Though I am no longer a United Methodist, or even a Christian in the current interpretation of that moniker, I follow John Wesley’s train of thought on “grace,” though perhaps not with the detailed verbiage he applied to it.

Grace, to me, is the Presence of the Divine that is always available to us. It is Energy, Breath, Life.

It is Being.

We draw on it as a matter of course. We can intentionally draw on it through prayer and meditative practices. Through ritual. Through faith. By which I mean, not belief, but the unmitigated understanding that all will be well, even when all does not seem to be well.

This grace, to me, is the grace of God/Spirit/Universe/All that Is. It is not something to be tightly grasped as something we possess and others don’t have.

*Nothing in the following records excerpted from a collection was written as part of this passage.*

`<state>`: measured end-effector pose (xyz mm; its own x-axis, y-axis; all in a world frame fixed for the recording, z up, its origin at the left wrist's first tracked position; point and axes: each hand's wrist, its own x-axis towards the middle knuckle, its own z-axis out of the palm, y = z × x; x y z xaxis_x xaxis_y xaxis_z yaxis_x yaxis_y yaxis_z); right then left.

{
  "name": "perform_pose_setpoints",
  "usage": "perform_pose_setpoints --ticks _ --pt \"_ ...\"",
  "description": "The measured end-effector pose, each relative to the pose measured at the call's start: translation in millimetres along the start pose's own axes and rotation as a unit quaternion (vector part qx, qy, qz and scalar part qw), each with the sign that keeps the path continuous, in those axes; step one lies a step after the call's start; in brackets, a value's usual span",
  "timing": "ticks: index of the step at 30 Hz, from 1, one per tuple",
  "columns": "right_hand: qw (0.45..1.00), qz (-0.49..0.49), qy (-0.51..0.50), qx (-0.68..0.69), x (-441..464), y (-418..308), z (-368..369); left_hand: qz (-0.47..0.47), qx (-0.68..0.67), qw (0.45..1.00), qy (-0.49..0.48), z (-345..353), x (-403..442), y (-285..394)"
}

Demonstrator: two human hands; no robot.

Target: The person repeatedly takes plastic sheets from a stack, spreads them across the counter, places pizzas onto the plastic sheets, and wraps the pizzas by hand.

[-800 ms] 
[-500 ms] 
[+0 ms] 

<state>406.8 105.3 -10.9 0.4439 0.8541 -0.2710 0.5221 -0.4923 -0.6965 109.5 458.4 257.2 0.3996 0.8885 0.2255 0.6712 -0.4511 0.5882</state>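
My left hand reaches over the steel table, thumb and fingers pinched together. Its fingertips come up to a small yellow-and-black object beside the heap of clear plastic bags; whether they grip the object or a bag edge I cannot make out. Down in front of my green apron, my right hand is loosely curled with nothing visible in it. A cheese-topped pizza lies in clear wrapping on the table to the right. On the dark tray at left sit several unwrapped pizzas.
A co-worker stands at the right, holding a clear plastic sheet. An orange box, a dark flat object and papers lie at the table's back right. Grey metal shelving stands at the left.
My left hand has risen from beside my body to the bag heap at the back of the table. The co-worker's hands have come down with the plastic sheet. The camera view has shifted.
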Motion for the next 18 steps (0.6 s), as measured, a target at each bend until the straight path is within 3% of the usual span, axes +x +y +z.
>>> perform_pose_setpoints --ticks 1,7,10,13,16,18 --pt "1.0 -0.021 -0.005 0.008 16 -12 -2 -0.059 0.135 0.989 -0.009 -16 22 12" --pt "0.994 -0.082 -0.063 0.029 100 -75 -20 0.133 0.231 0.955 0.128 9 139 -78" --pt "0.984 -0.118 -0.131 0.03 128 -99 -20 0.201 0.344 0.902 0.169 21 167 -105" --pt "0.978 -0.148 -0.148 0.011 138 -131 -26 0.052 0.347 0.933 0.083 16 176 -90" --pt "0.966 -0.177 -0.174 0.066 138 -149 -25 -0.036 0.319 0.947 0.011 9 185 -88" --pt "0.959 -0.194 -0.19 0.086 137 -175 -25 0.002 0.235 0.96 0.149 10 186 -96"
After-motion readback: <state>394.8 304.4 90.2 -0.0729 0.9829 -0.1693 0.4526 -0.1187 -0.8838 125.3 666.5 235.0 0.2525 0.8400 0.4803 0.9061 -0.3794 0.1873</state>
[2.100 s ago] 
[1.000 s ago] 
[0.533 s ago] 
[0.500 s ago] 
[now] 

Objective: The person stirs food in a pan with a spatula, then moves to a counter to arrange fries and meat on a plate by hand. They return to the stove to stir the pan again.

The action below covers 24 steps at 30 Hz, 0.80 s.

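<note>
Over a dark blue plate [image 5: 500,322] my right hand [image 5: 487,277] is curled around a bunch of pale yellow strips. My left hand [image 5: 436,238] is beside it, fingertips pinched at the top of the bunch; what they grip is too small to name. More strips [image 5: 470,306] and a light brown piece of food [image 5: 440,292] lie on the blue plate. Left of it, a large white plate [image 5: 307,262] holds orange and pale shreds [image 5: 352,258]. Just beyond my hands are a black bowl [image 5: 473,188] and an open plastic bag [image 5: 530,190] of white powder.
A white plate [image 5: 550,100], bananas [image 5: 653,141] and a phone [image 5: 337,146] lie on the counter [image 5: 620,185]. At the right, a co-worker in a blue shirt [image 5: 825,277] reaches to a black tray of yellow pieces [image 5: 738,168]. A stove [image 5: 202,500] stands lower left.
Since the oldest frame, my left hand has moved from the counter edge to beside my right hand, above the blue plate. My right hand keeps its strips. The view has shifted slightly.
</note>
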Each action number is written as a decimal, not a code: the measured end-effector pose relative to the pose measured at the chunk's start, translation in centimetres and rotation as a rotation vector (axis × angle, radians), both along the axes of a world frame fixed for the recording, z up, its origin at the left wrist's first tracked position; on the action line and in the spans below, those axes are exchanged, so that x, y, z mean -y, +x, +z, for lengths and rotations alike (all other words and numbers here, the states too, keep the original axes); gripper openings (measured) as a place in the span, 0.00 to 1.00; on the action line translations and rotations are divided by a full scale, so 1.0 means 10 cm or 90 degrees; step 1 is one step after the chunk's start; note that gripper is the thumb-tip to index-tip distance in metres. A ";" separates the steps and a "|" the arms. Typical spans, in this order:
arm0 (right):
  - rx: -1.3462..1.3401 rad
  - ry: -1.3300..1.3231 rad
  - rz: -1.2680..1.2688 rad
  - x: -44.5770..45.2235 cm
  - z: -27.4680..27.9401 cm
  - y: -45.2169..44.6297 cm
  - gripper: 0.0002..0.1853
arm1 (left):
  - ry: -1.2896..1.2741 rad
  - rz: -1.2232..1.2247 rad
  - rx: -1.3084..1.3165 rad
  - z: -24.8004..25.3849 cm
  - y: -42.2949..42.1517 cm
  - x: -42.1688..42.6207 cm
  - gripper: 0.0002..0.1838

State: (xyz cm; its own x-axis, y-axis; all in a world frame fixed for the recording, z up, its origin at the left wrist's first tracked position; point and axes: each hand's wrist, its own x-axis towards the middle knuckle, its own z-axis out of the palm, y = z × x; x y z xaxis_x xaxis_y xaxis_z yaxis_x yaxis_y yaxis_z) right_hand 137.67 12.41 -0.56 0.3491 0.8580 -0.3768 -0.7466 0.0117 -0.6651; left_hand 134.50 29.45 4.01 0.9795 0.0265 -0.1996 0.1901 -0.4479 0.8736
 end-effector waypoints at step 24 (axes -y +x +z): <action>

“There but for the grace of God go I” is a fallacy that people tell themselves to make themselves feel better. There is no empathy in it. It’s not biblical.

The closest biblical reference I can think of comes from a parable recorded as having been told by Jesus in Luke 18:9–14:

10‘Two men went up to the temple to pray, one a Pharisee and the other a tax-collector. 11The Pharisee, standing by himself, was praying thus, “God, I thank you that I am not like other people: thieves, rogues, adulterers, or even like this tax-collector. 12I fast twice a week; I give a tenth of all my income.” 13But the tax-collector, standing far off, would not even look up to heaven, but was beating his breast and saying, “God, be merciful to me, a sinner!” 14I tell you, this man went down to his home justified rather than the other; for all who exalt themselves will be humbled, but all who humble themselves will be exalted.’ *

In this case, the “there but for the grace of God” character does not come out looking so good.